今日は阿部くんも自転車のため、わたしもその隣で自分のママチャリを走らせた。


「う……でも……」


ひとことで言うと、怖い。


1年以上もブランクがある中で、今さら再開することも。

あの陸上部の輪の中に入ることも。


そして、跳ぶことも……。


『……っ! はっ、はぁ!』


体育での過呼吸を思い出すと、息が詰まるような恐怖を感じる。

もうきっぱり辞めたんだ。


「……もうやんないって決めたし」


でも、何度も誘ってくれて、わたしを迎え入れようとしてくれていることは、嬉しかった。

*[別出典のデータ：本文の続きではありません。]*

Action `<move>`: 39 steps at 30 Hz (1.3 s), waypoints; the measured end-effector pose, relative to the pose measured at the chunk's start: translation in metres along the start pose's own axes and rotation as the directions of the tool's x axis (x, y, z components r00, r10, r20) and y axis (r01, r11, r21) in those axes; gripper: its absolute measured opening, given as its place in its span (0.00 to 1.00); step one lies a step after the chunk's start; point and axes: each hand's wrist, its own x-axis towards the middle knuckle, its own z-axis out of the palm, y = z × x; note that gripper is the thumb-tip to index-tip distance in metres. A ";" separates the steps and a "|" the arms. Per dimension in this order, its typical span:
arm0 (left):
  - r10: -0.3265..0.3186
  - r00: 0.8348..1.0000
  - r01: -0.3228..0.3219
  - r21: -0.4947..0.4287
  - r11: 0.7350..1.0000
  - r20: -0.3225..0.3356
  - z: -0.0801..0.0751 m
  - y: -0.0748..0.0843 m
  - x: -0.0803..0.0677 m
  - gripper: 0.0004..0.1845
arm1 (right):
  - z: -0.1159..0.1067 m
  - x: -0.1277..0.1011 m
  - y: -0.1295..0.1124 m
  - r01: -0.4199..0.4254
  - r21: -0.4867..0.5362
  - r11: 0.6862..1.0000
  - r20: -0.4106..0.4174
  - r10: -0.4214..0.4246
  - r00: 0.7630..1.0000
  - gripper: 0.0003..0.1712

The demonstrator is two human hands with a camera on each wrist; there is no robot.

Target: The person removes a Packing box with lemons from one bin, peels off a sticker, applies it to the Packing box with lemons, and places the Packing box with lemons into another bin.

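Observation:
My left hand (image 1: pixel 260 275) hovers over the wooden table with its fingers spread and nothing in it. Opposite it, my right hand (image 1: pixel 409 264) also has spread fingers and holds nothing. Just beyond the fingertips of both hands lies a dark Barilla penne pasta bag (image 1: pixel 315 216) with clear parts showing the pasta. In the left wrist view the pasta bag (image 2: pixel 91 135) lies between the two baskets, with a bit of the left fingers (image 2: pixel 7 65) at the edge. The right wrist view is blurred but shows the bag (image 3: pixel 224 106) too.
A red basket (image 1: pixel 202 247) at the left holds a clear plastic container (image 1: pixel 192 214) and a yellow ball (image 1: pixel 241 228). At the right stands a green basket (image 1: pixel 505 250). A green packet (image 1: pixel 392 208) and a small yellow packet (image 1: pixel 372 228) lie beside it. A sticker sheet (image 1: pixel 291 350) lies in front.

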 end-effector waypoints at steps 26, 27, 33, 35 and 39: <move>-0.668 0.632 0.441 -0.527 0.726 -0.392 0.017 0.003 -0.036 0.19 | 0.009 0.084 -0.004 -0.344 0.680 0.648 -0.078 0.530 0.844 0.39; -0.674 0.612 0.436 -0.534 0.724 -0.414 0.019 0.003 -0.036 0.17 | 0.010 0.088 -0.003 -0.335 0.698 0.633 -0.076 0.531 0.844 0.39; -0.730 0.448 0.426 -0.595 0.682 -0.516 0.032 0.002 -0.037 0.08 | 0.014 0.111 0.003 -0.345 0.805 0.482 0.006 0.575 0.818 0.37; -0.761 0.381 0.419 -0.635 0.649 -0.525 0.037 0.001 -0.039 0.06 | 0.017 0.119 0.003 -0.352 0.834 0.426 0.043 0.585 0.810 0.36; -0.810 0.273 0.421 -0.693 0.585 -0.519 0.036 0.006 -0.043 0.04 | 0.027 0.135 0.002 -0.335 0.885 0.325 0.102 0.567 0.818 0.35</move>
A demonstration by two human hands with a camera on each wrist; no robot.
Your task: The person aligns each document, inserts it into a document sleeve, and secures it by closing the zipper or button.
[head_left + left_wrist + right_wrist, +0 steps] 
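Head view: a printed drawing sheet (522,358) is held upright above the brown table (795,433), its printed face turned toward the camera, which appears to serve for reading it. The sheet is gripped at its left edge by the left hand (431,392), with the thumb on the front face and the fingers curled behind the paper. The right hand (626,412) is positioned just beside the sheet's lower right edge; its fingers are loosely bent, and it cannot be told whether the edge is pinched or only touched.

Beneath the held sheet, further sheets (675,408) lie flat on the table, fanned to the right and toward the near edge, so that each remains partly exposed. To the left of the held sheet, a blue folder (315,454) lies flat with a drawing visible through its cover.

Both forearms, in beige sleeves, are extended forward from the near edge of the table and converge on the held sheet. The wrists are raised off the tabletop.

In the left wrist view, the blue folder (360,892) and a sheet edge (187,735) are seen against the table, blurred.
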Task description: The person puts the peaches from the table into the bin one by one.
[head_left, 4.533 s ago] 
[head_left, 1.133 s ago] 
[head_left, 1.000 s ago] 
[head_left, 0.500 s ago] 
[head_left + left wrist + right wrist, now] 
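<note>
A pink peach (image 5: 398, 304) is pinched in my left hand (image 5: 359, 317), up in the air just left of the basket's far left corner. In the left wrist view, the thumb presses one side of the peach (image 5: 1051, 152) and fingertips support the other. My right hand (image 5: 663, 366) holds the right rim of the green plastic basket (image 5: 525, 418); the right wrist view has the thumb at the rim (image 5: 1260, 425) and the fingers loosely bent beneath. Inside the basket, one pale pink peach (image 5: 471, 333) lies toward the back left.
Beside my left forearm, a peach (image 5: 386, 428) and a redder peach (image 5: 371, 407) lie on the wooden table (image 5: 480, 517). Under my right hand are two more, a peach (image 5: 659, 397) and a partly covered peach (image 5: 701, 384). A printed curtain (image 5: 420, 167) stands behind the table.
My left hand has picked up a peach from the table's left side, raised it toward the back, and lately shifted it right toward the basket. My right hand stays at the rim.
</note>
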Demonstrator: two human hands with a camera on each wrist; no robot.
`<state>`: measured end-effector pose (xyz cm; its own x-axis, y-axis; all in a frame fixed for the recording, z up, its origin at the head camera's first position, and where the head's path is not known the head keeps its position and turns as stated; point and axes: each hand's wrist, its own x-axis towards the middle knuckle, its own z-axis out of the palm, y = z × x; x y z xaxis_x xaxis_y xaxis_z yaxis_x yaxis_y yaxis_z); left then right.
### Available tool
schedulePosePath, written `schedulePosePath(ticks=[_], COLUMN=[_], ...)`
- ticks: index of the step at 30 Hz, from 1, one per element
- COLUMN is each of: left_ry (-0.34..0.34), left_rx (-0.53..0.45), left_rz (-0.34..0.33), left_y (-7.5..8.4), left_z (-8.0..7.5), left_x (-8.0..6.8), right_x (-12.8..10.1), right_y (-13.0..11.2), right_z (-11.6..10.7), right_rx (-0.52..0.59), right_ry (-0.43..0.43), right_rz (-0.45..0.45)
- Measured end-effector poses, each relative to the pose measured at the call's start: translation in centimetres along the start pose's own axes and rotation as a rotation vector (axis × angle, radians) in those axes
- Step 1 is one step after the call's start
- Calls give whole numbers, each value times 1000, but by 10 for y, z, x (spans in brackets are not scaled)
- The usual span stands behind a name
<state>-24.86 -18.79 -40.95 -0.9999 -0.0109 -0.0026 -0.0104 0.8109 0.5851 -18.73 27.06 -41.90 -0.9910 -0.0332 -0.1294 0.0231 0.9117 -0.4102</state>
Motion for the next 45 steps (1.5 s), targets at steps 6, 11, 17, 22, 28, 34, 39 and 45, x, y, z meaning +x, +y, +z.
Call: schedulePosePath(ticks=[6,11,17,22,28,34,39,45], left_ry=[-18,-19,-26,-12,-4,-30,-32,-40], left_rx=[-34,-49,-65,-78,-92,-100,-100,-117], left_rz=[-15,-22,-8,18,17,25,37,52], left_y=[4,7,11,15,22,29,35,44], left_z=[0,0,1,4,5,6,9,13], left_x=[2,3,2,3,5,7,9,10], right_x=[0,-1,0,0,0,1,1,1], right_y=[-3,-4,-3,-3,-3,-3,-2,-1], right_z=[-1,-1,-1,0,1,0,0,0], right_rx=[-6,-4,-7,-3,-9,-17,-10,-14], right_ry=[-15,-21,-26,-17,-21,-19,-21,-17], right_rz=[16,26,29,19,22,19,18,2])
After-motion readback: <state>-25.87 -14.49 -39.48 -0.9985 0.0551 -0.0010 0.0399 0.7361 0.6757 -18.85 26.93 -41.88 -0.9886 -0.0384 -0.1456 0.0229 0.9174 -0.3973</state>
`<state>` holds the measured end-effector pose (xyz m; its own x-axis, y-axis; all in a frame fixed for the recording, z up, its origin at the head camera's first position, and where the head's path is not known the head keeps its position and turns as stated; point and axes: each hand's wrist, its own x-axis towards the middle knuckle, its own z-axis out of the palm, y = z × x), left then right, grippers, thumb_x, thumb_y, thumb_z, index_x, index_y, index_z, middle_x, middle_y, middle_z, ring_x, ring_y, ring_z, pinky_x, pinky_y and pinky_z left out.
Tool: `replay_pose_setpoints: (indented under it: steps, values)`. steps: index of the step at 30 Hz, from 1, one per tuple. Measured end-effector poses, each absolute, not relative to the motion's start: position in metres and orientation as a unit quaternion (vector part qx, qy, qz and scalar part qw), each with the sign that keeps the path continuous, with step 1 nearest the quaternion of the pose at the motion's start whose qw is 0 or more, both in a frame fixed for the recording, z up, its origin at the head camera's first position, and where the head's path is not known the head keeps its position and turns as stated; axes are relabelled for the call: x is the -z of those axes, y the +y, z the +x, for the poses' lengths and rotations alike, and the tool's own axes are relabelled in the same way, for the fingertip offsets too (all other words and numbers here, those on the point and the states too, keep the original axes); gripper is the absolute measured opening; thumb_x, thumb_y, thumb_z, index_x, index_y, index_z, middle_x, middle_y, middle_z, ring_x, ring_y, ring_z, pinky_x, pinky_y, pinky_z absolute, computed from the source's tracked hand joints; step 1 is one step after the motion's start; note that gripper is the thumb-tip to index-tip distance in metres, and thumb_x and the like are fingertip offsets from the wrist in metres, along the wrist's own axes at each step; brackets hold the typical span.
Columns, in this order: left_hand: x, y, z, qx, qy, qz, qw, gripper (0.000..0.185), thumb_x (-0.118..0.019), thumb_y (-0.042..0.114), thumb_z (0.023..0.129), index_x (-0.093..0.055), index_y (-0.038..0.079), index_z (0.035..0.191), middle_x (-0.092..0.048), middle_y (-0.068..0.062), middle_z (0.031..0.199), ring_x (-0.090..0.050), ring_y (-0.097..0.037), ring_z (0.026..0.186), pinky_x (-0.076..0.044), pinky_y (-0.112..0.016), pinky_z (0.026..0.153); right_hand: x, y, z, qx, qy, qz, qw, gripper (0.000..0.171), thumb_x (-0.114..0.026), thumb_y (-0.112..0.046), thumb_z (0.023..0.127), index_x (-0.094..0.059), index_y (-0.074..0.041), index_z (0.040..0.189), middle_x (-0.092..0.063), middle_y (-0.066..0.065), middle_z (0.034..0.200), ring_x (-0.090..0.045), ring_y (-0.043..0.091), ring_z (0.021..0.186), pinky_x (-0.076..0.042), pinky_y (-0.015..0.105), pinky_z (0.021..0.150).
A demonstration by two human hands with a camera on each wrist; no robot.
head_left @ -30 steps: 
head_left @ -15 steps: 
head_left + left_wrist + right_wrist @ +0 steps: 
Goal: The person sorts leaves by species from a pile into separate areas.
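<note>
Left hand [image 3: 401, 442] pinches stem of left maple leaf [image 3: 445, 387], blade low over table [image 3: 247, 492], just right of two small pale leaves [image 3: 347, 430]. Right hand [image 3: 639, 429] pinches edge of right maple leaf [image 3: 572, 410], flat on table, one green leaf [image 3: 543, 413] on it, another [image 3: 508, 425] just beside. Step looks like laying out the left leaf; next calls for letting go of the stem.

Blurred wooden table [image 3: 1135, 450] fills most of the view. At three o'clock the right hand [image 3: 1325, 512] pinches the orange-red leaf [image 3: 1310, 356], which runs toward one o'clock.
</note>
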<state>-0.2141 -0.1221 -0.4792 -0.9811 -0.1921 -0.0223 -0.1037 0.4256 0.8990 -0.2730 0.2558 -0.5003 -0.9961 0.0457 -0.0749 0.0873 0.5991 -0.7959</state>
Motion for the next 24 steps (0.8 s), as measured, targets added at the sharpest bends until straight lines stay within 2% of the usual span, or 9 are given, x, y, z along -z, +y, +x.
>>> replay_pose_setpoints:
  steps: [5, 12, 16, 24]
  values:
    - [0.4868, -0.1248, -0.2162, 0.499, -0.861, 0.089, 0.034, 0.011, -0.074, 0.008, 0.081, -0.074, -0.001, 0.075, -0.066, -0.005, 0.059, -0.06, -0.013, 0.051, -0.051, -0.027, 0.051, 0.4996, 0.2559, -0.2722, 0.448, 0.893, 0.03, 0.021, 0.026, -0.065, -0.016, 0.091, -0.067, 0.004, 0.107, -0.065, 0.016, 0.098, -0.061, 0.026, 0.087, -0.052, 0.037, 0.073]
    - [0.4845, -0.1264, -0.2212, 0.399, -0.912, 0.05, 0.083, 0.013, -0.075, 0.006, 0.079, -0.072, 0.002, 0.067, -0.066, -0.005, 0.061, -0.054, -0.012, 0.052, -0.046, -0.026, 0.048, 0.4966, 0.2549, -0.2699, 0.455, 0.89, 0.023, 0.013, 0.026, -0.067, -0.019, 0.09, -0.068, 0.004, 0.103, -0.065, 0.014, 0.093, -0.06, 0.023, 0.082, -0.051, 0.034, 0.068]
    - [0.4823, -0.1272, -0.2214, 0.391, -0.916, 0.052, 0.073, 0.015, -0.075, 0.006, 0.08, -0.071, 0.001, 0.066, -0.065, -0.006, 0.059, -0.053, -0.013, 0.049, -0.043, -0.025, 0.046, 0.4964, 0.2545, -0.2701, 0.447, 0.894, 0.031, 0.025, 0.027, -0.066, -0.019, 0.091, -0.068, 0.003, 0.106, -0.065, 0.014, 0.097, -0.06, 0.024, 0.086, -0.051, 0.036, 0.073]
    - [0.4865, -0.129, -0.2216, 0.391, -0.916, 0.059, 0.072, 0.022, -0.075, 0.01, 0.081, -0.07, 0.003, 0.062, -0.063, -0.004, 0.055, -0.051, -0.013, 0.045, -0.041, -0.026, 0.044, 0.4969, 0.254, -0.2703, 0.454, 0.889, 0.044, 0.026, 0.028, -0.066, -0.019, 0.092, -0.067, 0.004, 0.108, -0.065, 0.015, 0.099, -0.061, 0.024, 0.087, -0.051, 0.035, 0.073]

わたしが跳ぶことで、あの陸上部のみんなのためになるんだったら――。


だけど……やっぱり怖い。


考えはぐるぐると円を描いてしまい、結局、何も結論を出せないままでいる。


帰宅部のわたし。

もちろん放課後はヒマだ。


「そっか」


そう呟いて、阿部くんは前髪をふわりと浮かびあがらせながら、

ちらっとだけ、わたしを見た。



今のわたし自身には一体、何があるんだろう。